Ultimately, the global trials demonstrate that the success of a four-day workweek depends less on the industry and more on the organizational culture's willingness to shift from measuring inputs—hours sitting at a desk—to measuring actual outputs and results delivered. When implemented as a holistic operational overhaul rather than a simple scheduling tweak, the evidence strongly suggests that a shorter workweek can simultaneously improve human health and corporate performance.[8]
As national governments, including Germany and Spain, begin sponsoring their own large-scale trials in 2025 and 2026, the dataset will continue to expand. But for the thousands of workers already participating in the 100-80-100 model, the verdict is already clear: the five-day workweek is no longer the only way to build a productive economy.[8]
How we got here
1926
Ford Motor Company popularizes the five-day, 40-hour workweek for manufacturing efficiency.
2019
Microsoft Japan runs a one-month four-day workweek trial, reporting a 40% increase in productivity.
2022-2023
The UK hosts the world's largest coordinated trial with 61 companies; 92% elect to keep the shorter week permanently.
2024-2025
Germany launches a national trial with 45 companies to test the model in Europe's largest economy.
2025
A major study in Nature Human Behaviour confirms significant, durable health and wellbeing benefits across multi-country trials.
Viewpoints in depth
Workplace Researchers
Advocates and academics focusing on the profound health and wellbeing benefits of reduced hours.
This camp argues that the five-day workweek is an outdated industrial relic that actively harms modern knowledge workers. By pointing to clinical data—such as reduced cortisol levels, improved sleep metrics, and plummeting burnout rates—they contend that rest is a critical input for productivity, not a reward for it. They emphasize that the 100-80-100 model forces companies to eliminate 'performative work' and toxic meeting cultures, ultimately creating a more sustainable and humane economy.
Corporate Leadership
Executives and business analysts focused on the bottom-line impacts of the four-day week.
For corporate leaders, the appeal of the four-day week is strictly operational and financial. This perspective highlights the massive savings associated with reduced employee turnover, lower healthcare costs, and decreased absenteeism. In a highly competitive labor market, they view the shorter week as the ultimate talent acquisition tool. However, they stress that the model only works if employees strictly uphold their end of the bargain: maintaining 100% of their previous output.
Operational Skeptics
Managers and industry groups warning about implementation hurdles and industry-specific limitations.

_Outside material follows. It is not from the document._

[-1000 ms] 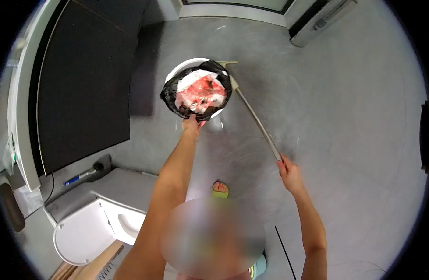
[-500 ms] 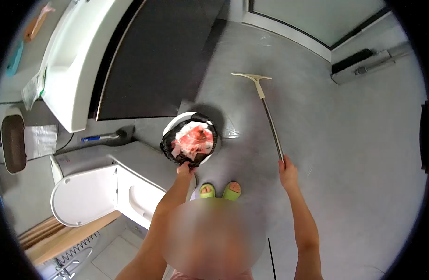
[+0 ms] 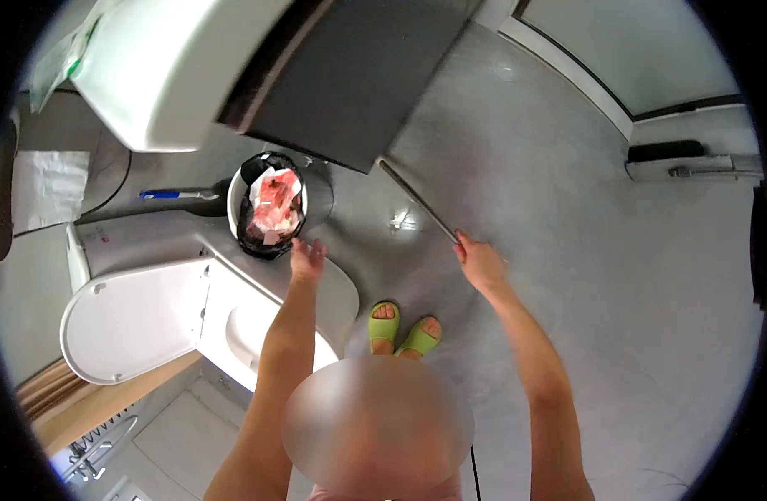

Skeptics do not necessarily dispute the health benefits, but they highlight the severe logistical friction of implementation. They point out that middle managers often bear the brunt of the transition, facing immense stress to coordinate coverage and meet deadlines with 20% less time. Furthermore, they argue that the model is inherently biased toward white-collar office work; for manufacturing, retail, and healthcare, reducing hours without reducing output is mathematically impossible without expensive increases in overall headcount.
What we don't know
- How the four-day workweek impacts long-term career progression and promotion velocity over a decade.
- Whether the productivity gains observed in six-month trials will sustain themselves over multiple years, or if they are a temporary 'Hawthorne effect'.
- How service and manufacturing industries can widely adopt the model without passing significant staffing costs onto consumers.
Key terms
- 100-80-100 Model
- A framework where employees receive 100% of their pay for 80% of their time, in exchange for maintaining 100% of their productivity.
- Compressed Workweek
- A schedule where employees work their full traditional hours (e.g., 40 hours) in fewer days (e.g., four 10-hour days). This is distinct from a true four-day workweek.
- Asynchronous Communication
- Work communication that does not require an immediate response (like emails or shared documents), reducing the need for real-time meetings.
- Knowledge Economy
- An economic system based on intellectual capital, information, and services rather than physical manufacturing.
Frequently asked
Do employees get paid less for working four days?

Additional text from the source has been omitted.